Amoo, Victor Ekow published the artcileSynthesis of (S)-manoalide diol and the absolute configuration of natural manoalide, Formula: C15H15OP, the publication is Tetrahedron Letters (1988), 29(20), 2401-4, database is CAplus.

A synthesis of (S)-manoalide diol (I) was achieved using 2-deoxy-D-ribose as starting material to unequivocally supply the stereochem. Reduction of natural manoalide afforded enantiomeric manoalide diol. Thus, the absolute configuration of manoalide (II) is R. I had lower inhibitory activity than II vs. phospholipase A₂.
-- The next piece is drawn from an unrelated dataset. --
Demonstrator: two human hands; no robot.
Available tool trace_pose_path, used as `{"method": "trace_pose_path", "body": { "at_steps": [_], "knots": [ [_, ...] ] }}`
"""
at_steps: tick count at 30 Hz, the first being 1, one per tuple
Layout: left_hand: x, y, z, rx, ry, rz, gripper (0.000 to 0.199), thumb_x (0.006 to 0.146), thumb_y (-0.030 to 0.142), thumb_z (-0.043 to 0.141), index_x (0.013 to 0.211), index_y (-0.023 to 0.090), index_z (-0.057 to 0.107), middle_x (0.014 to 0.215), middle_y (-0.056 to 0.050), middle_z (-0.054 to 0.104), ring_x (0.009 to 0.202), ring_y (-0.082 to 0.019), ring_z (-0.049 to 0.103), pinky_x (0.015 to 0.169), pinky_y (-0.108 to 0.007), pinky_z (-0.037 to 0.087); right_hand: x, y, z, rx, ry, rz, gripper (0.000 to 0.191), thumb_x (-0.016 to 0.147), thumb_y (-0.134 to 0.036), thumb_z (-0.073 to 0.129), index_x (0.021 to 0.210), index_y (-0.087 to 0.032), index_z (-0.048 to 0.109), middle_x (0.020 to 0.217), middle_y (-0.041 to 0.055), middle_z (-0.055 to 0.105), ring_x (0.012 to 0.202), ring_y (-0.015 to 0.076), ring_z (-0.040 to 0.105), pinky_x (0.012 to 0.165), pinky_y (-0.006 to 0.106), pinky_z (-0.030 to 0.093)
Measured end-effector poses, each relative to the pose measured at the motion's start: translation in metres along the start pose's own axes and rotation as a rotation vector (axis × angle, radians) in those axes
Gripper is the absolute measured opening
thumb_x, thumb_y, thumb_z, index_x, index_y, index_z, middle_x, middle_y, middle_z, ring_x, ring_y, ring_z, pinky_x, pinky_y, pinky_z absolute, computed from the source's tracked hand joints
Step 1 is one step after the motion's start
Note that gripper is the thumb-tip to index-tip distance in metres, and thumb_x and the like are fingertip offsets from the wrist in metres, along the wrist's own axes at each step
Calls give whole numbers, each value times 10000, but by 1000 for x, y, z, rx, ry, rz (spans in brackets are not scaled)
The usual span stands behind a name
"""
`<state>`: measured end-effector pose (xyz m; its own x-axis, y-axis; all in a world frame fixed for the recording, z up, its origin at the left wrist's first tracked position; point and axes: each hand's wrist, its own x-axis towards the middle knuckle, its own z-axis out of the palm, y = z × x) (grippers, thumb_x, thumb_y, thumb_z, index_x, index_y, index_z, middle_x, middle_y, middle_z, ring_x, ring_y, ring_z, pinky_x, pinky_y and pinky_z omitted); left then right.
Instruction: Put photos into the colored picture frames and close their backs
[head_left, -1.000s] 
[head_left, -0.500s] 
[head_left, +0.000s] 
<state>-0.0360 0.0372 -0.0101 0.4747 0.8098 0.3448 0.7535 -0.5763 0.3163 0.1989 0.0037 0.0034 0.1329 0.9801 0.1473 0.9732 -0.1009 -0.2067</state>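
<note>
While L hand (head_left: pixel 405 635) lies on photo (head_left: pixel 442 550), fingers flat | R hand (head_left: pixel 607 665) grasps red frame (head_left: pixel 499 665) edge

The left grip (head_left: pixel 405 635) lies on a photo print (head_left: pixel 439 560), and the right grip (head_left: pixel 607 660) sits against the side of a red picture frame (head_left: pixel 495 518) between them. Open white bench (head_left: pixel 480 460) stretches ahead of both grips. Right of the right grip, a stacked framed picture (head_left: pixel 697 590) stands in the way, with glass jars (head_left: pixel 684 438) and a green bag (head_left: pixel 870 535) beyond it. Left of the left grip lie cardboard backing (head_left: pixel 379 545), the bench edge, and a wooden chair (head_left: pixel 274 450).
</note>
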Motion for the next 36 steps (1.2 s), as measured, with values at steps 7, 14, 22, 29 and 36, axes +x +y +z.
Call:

Tetrahedron Letters published new progress about 4141-48-4. 4141-48-4 belongs to catalysis-chemistry, auxiliary class Aryl phosphine ligand,Mono-phosphine Ligands, name is Allyldiphenylphosphine oxide, and the molecular formula is C15H15OP, Formula: C15H15OP.

Referemce:
https://courses.lumenlearning.com/boundless-chemistry/chapter/catalysis/,
Catalysis – Wikipedia

Lombardi, Christopher published the artcileSelective Cross-Coupling of (Hetero)aryl Halides with Ammonia To Produce Primary Arylamines using Pd-NHC Complexes, Category: catalysis-chemistry, the publication is Organometallics (2017), 36(2), 251-254, database is CAplus.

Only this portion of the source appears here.